Washington initially welcomed the revolution thoroughly - the key to the Bastille , which his friend and former brother in arms, the Marquis de La Fayette , had given him, hung in his study . Ever since the Marquis was forced into exile by the Jacobins in the autumn of 1792, however, he was increasingly opposed to the radicalization of the revolution. If Washington tried otherwise to balance the differences in his cabinet, he probably paid more attention to Hamilton than Jefferson on this question. In the dispute over the proclamation of neutrality, for example, Hamilton worked to undermine the legitimacy of the new French ambassador, i.e. the French Republic, and only wanted to see him received with reservations. Jefferson, with Washington's consent, had already instructed the American ambassador in Paris, Governor Morris , to negotiate with the new leadership in Paris and thus de facto recognize the republic. Finally, Washington instructed Jefferson to receive Genêt as the new ambassador without reservations, but "without too much warmth or cordiality."

Genêt and the Washington Cabinet

The Embuscade reached Charleston on April 8, 1793. Genêt was greeted by cheering crowds here and on his other stops on the way to the capital Philadelphia. Shortly after his arrival, Genêt began to distribute letters of lading to American shipowners who were supposed to raise British ships on the high seas. In ten days that he was in Charleston, he drove the equipment of four ships - obviously baptized with the names Républicain, Sans culotte, Anti-George and Patriote Genêt - and was actively supported by William Moultrie , the governor of South Carolina . Such participation in the acts of war by foreign powers, however, was expressly prohibited by the government's proclamation of neutrality under threat of punishment, which was announced two weeks later. Genêt only arrived in Philadelphia in mid-May. The Congress had adjourned in March of that year to December, so that the following diplomatic entanglements were initially only reflected in the four-ministerial cabinet of Washington. Genêt, who believed that foreign policy competence rested in the people's assembly, as in France, was very sorry about this termination, especially since it became clear within a few weeks that he would fail with all his concerns at the cabinet.
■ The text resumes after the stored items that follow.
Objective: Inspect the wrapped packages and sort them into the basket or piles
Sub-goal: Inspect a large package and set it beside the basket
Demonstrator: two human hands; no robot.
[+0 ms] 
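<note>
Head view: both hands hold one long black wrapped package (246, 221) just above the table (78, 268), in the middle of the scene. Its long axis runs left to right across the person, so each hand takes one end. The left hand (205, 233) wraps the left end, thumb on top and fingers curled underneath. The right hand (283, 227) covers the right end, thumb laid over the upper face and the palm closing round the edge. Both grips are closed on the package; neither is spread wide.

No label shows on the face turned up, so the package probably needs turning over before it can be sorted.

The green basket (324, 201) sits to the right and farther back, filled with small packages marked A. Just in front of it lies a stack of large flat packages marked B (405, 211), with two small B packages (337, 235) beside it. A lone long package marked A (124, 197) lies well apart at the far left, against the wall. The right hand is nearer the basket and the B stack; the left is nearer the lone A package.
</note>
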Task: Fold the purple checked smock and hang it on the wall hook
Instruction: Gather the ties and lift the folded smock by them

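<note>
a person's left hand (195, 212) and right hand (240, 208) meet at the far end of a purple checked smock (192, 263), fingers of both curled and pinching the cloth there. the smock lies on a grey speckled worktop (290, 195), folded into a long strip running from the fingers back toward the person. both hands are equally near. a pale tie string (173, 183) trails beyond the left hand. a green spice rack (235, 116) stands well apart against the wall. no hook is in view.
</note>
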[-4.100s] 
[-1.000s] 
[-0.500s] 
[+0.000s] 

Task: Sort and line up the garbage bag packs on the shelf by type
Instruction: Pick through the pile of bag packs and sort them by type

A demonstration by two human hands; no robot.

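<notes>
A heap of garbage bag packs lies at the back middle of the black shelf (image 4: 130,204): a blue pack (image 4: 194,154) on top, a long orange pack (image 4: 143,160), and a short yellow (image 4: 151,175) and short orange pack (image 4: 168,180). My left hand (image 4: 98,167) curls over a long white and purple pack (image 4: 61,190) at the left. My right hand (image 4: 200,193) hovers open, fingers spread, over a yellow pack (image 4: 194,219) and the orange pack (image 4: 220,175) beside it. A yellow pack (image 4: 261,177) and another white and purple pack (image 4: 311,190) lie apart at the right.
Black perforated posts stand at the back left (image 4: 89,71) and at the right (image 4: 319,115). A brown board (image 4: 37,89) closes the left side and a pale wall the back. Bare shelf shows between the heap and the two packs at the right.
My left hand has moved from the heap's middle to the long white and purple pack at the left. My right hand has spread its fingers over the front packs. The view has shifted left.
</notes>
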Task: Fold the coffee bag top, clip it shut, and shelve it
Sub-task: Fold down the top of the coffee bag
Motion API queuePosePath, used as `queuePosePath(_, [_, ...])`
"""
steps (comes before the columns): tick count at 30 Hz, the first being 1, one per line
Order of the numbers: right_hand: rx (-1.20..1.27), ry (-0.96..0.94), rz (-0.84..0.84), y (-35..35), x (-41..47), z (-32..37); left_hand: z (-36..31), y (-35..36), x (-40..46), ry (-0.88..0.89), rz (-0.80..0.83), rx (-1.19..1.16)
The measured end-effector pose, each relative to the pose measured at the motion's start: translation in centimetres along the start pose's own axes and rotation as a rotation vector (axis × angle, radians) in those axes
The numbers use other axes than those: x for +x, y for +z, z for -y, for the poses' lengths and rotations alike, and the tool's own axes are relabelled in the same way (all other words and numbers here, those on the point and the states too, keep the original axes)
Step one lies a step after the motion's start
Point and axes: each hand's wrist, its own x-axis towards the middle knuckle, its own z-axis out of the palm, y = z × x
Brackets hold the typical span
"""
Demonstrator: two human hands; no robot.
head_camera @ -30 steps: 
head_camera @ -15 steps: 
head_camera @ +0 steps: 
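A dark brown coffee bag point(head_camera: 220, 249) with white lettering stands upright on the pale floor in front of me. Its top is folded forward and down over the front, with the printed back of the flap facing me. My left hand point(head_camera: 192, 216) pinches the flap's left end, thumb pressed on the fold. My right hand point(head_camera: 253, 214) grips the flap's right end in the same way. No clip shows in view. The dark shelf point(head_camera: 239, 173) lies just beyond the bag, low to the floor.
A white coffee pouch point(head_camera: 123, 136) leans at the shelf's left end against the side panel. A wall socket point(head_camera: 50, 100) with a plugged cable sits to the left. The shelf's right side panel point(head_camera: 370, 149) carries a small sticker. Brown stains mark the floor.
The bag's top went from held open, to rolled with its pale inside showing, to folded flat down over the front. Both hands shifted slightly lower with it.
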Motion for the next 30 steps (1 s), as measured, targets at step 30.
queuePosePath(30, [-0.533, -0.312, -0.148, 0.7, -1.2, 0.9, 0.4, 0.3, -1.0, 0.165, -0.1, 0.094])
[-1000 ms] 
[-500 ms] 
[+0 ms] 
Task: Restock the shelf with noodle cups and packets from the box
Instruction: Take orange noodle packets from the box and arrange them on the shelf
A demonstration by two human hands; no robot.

As Treasury Secretary, Hamilton, for example, refused to want the United States to repay its debts with France ahead of schedule, on the grounds that such an arrangement would represent a direct benefit to a warring party and thus a violation of American neutrality. With this rejection, Genêt's plans to equip expeditions against Louisiana, Florida or Canada were also dashed, as he had been instructed to finance them from the aforementioned repayment installments. Although he provided the botanist André Michaux, who was in the USA, with mercenary letters and sent him to the American West with an order to hire a volunteer army in Kentucky to attack Louisiana, this project ultimately remained as fruitless as the efforts of the French consul in Charleston, Michel Ange Bernard de Mangourit , to lead a force against Florida.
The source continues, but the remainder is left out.